:: Records for processing ::

┄┄┄┄┄┄┄┄┄┄┄┄┄┄┄┄┄┄┄┄

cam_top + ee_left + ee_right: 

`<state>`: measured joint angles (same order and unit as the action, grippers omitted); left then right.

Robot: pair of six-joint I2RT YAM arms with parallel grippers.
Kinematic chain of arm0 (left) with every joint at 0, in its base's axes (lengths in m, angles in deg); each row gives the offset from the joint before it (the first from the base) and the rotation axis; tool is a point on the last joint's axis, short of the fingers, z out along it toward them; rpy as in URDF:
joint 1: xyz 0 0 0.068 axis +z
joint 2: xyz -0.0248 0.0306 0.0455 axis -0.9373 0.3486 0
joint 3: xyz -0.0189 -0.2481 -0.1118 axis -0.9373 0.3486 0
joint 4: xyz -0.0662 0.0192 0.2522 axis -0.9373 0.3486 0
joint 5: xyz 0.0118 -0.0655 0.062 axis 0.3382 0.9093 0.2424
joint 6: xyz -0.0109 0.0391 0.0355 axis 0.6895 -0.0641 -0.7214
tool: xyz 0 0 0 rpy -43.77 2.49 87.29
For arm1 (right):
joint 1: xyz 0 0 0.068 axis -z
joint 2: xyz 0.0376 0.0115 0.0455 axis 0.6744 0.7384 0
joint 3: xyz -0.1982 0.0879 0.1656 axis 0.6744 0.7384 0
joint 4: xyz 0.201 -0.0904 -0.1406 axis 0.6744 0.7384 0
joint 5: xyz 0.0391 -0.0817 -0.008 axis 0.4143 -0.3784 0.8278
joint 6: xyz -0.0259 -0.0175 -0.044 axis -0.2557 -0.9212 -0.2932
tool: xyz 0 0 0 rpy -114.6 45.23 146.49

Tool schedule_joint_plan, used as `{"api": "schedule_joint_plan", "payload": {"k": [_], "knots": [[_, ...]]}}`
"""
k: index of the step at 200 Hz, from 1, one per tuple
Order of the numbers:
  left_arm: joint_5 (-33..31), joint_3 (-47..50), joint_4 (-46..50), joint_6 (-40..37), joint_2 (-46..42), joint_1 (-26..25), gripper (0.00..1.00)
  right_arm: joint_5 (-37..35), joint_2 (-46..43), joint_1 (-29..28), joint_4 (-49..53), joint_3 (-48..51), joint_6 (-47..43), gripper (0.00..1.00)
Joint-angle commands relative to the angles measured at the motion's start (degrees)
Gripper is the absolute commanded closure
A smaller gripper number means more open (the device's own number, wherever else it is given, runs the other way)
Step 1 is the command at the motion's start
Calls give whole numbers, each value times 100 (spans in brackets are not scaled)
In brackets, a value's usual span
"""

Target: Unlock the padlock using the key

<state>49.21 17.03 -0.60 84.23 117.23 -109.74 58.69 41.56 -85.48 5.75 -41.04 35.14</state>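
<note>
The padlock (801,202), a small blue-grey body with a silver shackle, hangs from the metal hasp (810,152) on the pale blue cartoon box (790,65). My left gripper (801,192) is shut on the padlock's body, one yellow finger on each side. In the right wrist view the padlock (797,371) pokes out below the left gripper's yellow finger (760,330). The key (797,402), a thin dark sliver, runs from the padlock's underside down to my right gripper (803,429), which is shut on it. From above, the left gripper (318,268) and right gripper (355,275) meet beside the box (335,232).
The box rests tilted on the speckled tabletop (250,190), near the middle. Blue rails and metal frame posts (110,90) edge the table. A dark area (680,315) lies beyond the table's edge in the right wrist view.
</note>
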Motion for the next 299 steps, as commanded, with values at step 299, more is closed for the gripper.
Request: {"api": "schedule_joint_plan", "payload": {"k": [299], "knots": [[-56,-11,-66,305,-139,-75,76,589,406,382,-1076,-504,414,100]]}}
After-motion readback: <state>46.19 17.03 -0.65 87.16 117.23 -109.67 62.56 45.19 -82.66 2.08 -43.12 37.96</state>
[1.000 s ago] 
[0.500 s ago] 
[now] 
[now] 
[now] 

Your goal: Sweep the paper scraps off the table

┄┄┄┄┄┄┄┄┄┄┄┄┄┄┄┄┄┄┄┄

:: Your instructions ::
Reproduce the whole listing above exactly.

:: Result of this exercise ::
cam_top + ee_left + ee_right: 

`<state>`: measured joint angles (same order and unit as the action, grippers omitted); left then right.

Robot: pair of six-joint I2RT YAM arms with parallel grippers.
Kinematic chain of arm0 (left) with every joint at 0, in its base's axes (lengths in m, angles in deg); each row gives the offset from the joint before it (the first from the base) and the rotation axis; tool is a point on the last joint's axis, short of the fingers, z out along it toward them; rpy as in URDF:
joint 1: xyz 0 0 0.068 axis +z
joint 2: xyz -0.0248 0.0306 0.0455 axis -0.9373 0.3486 0
joint 3: xyz -0.0189 -0.2481 -0.1118 axis -0.9373 0.3486 0
joint 4: xyz -0.0662 0.0192 0.2522 axis -0.9373 0.3486 0
joint 5: xyz 0.0118 -0.0655 0.062 axis 0.3382 0.9093 0.2424
joint 6: xyz -0.0109 0.0391 0.0355 axis 0.6895 -0.0641 -0.7214
tool: xyz 0 0 0 rpy -43.77 2.49 87.29
For arm1 (right):
joint 1: xyz 0 0 0.068 axis -z
joint 2: xyz 0.0376 0.0115 0.0455 axis 0.6744 0.7384 0
joint 3: xyz -0.1982 0.0879 0.1656 axis 0.6744 0.7384 0
joint 4: xyz 0.201 -0.0904 -0.1406 axis 0.6744 0.7384 0
joint 5: xyz 0.0391 -0.0817 -0.008 axis 0.4143 -0.3784 0.8278
joint 6: xyz -0.0259 -0.0175 -0.044 axis -0.2557 -0.9212 -0.2932
tool: xyz 0 0 0 rpy -114.6 45.23 146.49

Tool schedule_joint_plan, used as `{"api": "schedule_joint_plan", "payload": {"k": [_], "knots": [[_, ...]]}}`
"""
k: index of the step at 200 Hz, from 1, one per tuple
Order of the numbers:
  left_arm: joint_5 (-33..31), joint_3 (-47..50), joint_4 (-46..50), joint_6 (-40..37), joint_2 (-46..42), joint_1 (-26..25), gripper (0.00..1.00)
  right_arm: joint_5 (-37..35), joint_2 (-46..43), joint_1 (-29..28), joint_4 (-49..53), joint_3 (-48..51), joint_6 (-47..43), gripper (0.00..1.00)
Joint-angle commands relative to the angles measured at the motion's start (degrees)
Gripper is the absolute commanded closure
A smaller gripper number means more open (the device's own number, wherever else it is given, runs the other way)
Step 1 is the command at the motion's start
Calls give whole numbers, each value times 100 (spans in brackets are not scaled)
In brackets, a value's usual span
"""

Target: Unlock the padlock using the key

<state>49.21 17.03 -0.60 84.23 117.23 -109.74 58.69 41.56 -85.48 5.75 -41.04 35.14</state>
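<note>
The padlock (801,202), a small blue-grey body with a silver shackle, hangs from the metal hasp (810,152) on the pale blue cartoon box (790,65). My left gripper (801,192) is shut on the padlock's body, one yellow finger on each side. In the right wrist view the padlock (797,371) pokes out below the left gripper's yellow finger (760,330). The key (797,402), a thin dark sliver, runs from the padlock's underside down to my right gripper (803,429), which is shut on it. From above, the left gripper (318,268) and right gripper (355,275) meet beside the box (335,232).
The box rests tilted on the speckled tabletop (250,190), near the middle. Blue rails and metal frame posts (110,90) edge the table. A dark area (680,315) lies beyond the table's edge in the right wrist view.
</note>
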Motion for the next 299 steps, as commanded, with values at step 299, more is closed for the gripper.
Request: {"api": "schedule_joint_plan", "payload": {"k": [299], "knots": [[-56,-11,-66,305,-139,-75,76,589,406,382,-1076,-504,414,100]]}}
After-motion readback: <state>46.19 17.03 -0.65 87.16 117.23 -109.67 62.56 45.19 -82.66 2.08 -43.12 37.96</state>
[1.000 s ago] 
[0.500 s ago] 
[now] 
[now] 
[now] 

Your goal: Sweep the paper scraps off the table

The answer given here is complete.